Tag: bare metal

Docker 2015 Recap – The good, the bad and the ugly.

docker 2015

Year in review

There is no question in my mind that Docker was, by far, the most disruptive technology of 2015. What barely registered on the radar for many in 2014, became something shiny in Q1, advanced to thinking material in Q2, reached “you have to be crazy to run that in production” by Q3, and is now on everyone’s three year plan.

To make a long story short:

  1. Containers were a great idea 12 years ago and Docker has brought containers to Linux and managed to improve on the concept.
  2. That said, the actual implementation of containers in Linux is a disaster. If you can’t use Triton or another container technology, be prepared to step on a lot of mines.
  3. In proper hands and under proper circumstances (dev, qa, limited production use), Docker is already useful so use it.
  4. Though it’s production capable, it’s not production ready.
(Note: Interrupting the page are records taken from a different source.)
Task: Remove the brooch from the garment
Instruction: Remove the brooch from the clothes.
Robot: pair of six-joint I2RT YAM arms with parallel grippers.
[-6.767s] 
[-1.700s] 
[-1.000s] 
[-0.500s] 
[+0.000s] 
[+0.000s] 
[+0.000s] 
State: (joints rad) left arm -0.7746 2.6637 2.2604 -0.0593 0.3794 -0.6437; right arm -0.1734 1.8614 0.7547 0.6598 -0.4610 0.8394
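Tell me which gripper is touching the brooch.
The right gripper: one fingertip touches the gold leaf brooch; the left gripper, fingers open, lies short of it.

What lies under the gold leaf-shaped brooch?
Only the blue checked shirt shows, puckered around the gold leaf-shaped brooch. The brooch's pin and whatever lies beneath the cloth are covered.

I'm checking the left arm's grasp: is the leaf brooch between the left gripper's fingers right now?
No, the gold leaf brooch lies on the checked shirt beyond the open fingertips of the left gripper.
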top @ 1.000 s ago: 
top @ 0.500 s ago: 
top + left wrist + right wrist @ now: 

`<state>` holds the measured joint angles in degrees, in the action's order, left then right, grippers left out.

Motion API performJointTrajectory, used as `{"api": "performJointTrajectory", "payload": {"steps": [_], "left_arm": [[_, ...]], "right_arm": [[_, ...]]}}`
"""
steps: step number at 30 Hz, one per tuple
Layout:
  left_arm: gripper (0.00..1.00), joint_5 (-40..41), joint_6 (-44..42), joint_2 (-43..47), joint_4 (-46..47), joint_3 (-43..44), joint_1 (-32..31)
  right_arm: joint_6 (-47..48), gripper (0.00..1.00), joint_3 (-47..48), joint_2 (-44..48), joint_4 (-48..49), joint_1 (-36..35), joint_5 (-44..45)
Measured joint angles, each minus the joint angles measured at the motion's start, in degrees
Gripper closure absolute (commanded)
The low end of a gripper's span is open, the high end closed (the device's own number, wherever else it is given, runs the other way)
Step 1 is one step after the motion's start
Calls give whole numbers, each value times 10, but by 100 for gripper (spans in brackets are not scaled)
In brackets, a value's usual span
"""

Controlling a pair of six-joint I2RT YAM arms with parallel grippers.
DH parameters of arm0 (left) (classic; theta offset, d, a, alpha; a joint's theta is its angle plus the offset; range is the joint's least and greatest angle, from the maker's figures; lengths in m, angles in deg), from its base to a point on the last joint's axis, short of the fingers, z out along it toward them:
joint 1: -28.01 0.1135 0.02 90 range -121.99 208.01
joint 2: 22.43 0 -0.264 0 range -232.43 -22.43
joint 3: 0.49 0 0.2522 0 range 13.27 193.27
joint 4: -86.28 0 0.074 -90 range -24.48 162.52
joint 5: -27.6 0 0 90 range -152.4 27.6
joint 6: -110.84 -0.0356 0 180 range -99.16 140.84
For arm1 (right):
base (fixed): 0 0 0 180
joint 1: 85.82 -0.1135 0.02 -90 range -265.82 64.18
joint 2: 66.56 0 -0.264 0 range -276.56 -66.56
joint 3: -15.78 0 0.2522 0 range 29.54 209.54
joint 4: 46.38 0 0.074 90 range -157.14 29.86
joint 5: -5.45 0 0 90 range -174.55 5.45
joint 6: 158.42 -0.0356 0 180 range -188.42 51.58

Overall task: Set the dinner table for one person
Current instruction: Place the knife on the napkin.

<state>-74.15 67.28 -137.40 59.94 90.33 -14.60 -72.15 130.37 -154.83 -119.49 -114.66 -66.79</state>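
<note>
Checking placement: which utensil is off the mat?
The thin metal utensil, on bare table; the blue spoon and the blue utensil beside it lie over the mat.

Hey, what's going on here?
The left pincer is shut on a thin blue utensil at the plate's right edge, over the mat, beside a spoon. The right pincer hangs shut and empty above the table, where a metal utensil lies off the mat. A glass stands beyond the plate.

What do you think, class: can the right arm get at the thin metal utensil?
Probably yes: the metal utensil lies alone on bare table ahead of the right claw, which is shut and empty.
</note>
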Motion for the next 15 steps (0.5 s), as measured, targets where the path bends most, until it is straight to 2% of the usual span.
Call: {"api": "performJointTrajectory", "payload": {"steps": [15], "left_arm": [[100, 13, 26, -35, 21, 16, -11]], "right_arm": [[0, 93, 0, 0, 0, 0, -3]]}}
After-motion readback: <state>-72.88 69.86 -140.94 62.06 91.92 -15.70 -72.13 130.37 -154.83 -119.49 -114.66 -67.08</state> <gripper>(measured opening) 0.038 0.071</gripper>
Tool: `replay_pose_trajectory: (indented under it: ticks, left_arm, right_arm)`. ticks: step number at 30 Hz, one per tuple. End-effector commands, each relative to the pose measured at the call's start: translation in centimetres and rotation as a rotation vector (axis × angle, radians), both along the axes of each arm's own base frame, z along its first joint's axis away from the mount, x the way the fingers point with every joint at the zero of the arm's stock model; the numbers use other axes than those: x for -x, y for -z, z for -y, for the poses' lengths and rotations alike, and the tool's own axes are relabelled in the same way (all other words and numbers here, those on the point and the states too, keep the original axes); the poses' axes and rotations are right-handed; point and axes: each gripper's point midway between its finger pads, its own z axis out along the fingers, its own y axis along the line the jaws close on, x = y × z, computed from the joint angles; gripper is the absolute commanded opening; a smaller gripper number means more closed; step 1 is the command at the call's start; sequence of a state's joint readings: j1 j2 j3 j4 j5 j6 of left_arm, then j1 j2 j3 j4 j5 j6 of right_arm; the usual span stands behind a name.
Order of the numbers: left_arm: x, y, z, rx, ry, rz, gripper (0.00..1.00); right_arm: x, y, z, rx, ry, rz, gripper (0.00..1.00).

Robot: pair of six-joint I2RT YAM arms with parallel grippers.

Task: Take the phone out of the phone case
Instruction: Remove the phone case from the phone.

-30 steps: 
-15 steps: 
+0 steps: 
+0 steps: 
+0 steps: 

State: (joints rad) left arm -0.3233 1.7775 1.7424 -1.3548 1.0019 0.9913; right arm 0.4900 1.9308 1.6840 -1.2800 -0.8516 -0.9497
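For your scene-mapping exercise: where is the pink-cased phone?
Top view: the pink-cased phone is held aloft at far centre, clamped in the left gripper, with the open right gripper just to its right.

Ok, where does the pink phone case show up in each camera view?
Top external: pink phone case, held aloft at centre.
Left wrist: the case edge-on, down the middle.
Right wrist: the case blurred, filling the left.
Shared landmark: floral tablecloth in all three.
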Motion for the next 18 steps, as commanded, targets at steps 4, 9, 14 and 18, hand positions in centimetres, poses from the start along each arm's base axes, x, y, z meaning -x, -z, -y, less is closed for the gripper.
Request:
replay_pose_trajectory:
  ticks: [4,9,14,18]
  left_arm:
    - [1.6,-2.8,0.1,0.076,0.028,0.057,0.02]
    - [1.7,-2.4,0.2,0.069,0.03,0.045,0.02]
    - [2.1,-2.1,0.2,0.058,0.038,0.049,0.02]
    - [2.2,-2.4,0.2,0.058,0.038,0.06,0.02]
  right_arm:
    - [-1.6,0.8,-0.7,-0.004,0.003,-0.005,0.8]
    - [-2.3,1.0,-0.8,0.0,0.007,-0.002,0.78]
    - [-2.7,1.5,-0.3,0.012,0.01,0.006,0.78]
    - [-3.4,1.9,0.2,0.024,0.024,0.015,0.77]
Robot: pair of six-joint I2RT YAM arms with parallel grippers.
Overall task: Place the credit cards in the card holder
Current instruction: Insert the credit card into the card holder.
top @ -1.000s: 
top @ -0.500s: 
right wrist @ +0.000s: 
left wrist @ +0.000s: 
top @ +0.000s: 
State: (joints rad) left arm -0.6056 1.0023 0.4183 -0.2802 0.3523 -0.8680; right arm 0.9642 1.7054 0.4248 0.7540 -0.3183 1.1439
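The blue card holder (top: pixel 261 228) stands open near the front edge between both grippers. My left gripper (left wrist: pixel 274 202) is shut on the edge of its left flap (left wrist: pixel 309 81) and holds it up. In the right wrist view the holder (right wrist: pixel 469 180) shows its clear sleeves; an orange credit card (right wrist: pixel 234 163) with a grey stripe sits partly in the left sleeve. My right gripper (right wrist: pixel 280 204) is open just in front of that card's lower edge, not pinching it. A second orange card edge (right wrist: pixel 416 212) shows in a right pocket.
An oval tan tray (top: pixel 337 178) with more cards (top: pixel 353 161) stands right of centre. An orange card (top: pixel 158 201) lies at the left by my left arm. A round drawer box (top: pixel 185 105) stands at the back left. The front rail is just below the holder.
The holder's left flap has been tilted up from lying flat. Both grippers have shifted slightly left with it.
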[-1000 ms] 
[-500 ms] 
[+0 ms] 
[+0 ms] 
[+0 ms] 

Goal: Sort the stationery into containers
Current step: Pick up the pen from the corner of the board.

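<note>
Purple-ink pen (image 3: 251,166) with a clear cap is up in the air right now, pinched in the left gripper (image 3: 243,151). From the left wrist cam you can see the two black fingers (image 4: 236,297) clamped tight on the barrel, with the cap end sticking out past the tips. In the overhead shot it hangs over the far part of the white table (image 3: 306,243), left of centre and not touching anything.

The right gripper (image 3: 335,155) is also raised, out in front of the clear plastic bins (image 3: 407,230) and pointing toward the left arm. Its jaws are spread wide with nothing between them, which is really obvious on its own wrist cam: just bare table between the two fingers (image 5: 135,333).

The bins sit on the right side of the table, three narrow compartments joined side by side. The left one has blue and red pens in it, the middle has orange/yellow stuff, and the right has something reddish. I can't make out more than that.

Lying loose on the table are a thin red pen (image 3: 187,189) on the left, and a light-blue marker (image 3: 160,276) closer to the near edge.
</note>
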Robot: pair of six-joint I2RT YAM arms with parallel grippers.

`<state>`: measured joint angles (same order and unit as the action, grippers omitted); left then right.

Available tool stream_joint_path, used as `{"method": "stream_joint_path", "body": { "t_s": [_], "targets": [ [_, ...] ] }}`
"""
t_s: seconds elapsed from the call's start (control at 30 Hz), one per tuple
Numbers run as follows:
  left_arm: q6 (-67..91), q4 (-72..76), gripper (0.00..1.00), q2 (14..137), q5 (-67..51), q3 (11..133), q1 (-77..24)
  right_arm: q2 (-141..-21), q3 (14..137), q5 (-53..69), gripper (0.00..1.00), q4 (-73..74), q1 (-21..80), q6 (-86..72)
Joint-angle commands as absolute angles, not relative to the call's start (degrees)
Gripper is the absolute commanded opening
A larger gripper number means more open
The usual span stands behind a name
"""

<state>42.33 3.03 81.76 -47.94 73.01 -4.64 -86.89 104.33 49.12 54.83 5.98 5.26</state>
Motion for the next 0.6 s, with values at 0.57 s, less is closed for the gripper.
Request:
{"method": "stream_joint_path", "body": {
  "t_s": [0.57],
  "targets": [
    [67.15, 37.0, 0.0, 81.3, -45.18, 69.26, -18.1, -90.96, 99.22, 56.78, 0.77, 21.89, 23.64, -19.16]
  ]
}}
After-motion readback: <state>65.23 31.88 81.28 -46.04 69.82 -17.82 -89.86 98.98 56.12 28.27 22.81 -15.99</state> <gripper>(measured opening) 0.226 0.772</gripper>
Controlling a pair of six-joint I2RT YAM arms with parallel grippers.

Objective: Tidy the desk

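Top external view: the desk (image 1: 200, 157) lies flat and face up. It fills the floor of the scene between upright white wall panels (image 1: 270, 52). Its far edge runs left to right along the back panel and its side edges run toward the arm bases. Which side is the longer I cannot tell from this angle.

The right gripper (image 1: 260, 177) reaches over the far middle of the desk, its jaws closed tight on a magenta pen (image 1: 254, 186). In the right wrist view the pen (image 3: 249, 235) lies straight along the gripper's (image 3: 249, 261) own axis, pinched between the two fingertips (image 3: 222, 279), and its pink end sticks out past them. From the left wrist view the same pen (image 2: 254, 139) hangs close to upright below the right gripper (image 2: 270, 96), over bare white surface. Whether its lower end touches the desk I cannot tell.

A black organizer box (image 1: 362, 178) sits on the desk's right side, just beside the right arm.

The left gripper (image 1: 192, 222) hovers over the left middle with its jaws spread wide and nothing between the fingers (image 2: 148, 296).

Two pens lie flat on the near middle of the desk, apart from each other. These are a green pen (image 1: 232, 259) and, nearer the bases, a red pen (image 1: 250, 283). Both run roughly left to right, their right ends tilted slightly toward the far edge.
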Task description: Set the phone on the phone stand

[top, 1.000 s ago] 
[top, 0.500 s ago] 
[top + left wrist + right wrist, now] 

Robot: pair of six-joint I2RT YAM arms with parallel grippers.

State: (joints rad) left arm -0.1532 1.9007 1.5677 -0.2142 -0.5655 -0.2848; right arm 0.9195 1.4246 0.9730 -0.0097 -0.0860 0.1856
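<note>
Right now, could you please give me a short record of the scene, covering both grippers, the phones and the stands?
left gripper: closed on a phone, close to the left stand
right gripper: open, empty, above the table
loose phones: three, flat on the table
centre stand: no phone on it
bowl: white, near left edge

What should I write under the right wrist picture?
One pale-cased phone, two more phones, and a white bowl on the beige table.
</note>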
Parental supervision required.

Getting some perspective

Sun released Solaris 10 and Zones around 2005. The performance advantages of OS level virtualization over hardware level virtualization were and are obvious but the real innovation came the combination of Zones with complementary technologies like ZFS. On the simplest level, quota support, delegated datasets, LOFI mounts, and snapshotting capabilities added layers upon layers of  functionality to containers.

By 2008, the only systems I had in dev, staging, or production that didn’t run on top of zones were Oracle RAC nodes. Every piece of code and every application server was deployed by sending an incremental ZFS snapshot of the container in staging to the servers in production. Effectively every server in production was running block level clones of the containers in staging.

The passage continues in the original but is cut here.